I have had the experience of looking for an illustrator for a children's book. You turn over your story and what you get is what you get illustrator-wise. You can't just find somebody that believes in your project and go 50/50. The course is pretty much set in the traditional avenues of mainstream marketing. Otherwise you just have to wing it and pay an illustrator out of you own pocket in order to self-publish. Are ghost or co-writers the same?

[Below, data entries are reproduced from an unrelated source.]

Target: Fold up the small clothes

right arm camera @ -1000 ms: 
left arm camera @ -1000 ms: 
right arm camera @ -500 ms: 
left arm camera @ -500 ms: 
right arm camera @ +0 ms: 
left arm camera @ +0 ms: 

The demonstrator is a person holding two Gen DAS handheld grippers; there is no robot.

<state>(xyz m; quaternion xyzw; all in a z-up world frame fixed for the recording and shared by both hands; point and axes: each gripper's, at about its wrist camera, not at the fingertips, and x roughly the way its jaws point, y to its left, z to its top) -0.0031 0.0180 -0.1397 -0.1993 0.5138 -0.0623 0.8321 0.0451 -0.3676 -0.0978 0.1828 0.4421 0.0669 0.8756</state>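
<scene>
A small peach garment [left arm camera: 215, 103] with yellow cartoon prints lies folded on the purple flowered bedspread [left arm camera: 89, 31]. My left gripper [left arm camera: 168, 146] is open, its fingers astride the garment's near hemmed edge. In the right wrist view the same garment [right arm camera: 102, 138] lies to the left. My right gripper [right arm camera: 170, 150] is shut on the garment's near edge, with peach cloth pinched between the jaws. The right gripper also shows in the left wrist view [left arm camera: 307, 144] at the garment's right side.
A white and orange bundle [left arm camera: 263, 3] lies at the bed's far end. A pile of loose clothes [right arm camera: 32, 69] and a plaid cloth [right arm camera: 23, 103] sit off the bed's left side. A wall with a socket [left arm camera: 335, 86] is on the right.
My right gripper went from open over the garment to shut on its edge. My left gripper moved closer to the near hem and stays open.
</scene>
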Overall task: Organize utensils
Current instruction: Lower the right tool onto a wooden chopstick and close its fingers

For the sake of argument though, it's not an idea that once you show it to someone, they can't punch holes in it. It is a best seller. In other words, it would be worth it to get it written.


----------



## MatthewSteele (Jun 30, 2018)

Underd0g said:


> For the sake of argument let's say that someone has an absolutely grand idea for a book. For the sake of argument let's say that it is THE one that makes a huge splash. It's poignant, engaging and relevant now and for years to come. The reader has to pause and reflect every few pages. The person with the idea has many of the elements prepared, the twists, the turns and complex conflicts whose resolutions beg to be discovered.
> 
> Here's the problem: they can't execute the idea due to lack of skill and talent and fortitude. It's a truly legitimate idea, born of relentless reflection by someone who, in their solitude, created a world never before seen in the pages of fiction.
> 
> ...




'Hypothetically speaking', In my opinion, this person who has a best selling novel idea has only a piece of the puzzle that is publishing a book. The idea for a story or book is the beginning. The writing of the book is the art of translating that idea to a language that people can truly understand. Then the last part is publishing and marketing the book so that as many people as possible are informed that this book is amazing and worth reading. 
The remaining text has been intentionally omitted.